Updated: February 10, 2021 9:08:04 am
The Union Home Ministry has embarked on a perilous path with a new programme that invites citizen volunteers to police online content. An MHA circular on the scheme, which will be piloted in Jammu and Kashmir and Tripura, asks volunteers to flag and report child sexual abuse, rape, terrorism, “radicalisation” and “anti-national” activities. This is overreach on numerous counts. To begin with, the existing legal framework does not define what constitutes “anti-national” activity. It is imprecise and arbitrary and there’s a formidable body of evidence to show how this has been weaponised. Licensing ordinary people, without any locus standi, to decide what qualifies for that label is an invitation, even exhortation, to misuse and harassment. Second, no statutory backing exists for such a volunteer force, nor is it clear what need it might serve. Third, even if the ministry’s stated mission is to counter cyber-crime, it cannot outsource a fundamental state responsibility to a rag-tag corps of volunteers, who will wield disproportionate power to scrutinise fellow citizens on social media without any accountability whatsoever. What stops this programme from turning into a weapon of personal/political vendetta? Fourth, making citizens vulnerable to such unofficial surveillance and scrutiny is a violation of their fundamental rights to freedom of speech and expression and privacy. Fifth, by turning citizen against citizen, it risks deepening polarisation and mistrust in society. Finally, it also ignores the guidelines laid down by the Supreme Court, when it comes to criminalising online speech. The court, while striking down Section 66A of the Information Technology Act, 2000, had ruled that a distinction must be made between speech that is simply “offensive or annoying” and that which is guilty of inciting a disruption of public order, or violence.
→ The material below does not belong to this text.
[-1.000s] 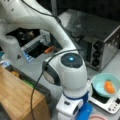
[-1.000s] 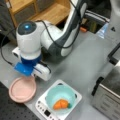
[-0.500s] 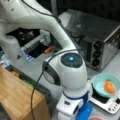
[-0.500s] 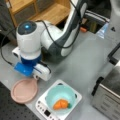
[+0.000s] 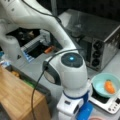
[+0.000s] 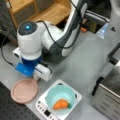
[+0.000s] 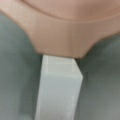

The programme is just one more example of the anxiety over social media narratives that is pushing governments to encroach steadily on free speech. From Bihar’s recent blanket gag on online criticism of the state government to Uttarakhand police’s decision to scan social media for “anti-national” posts to the now rescinded Kerala government ordinance that would have made “defamatory” social media posts punishable by a prison term, the internet appears to trigger the political class’s Big Brother reflex with disturbing frequency. It is, of course, true that nearly all high-stakes political contests today are being waged on the internet, from farmers’ protest to electoral battles. Social media is both an avenue of mobilisation as well as prone to capture by purveyors of propaganda and hate. But for the Union home ministry to midwife a proxy force to police ordinary citizens on the internet, to give the weaponisation of social media the imprimatur of government authority, is disquieting.
In times when an army of vigilantes entitled to their right to be offended grows in strength and when the overzealous state slaps sedition charges against journalists and students, such a move will only go on to normalise the suspicion and persecution of citizens exercising their right to disagree, dissent or even annoy others. Without basis in law, undemocratic in spirit, this reckless initiative must be withdrawn immediately.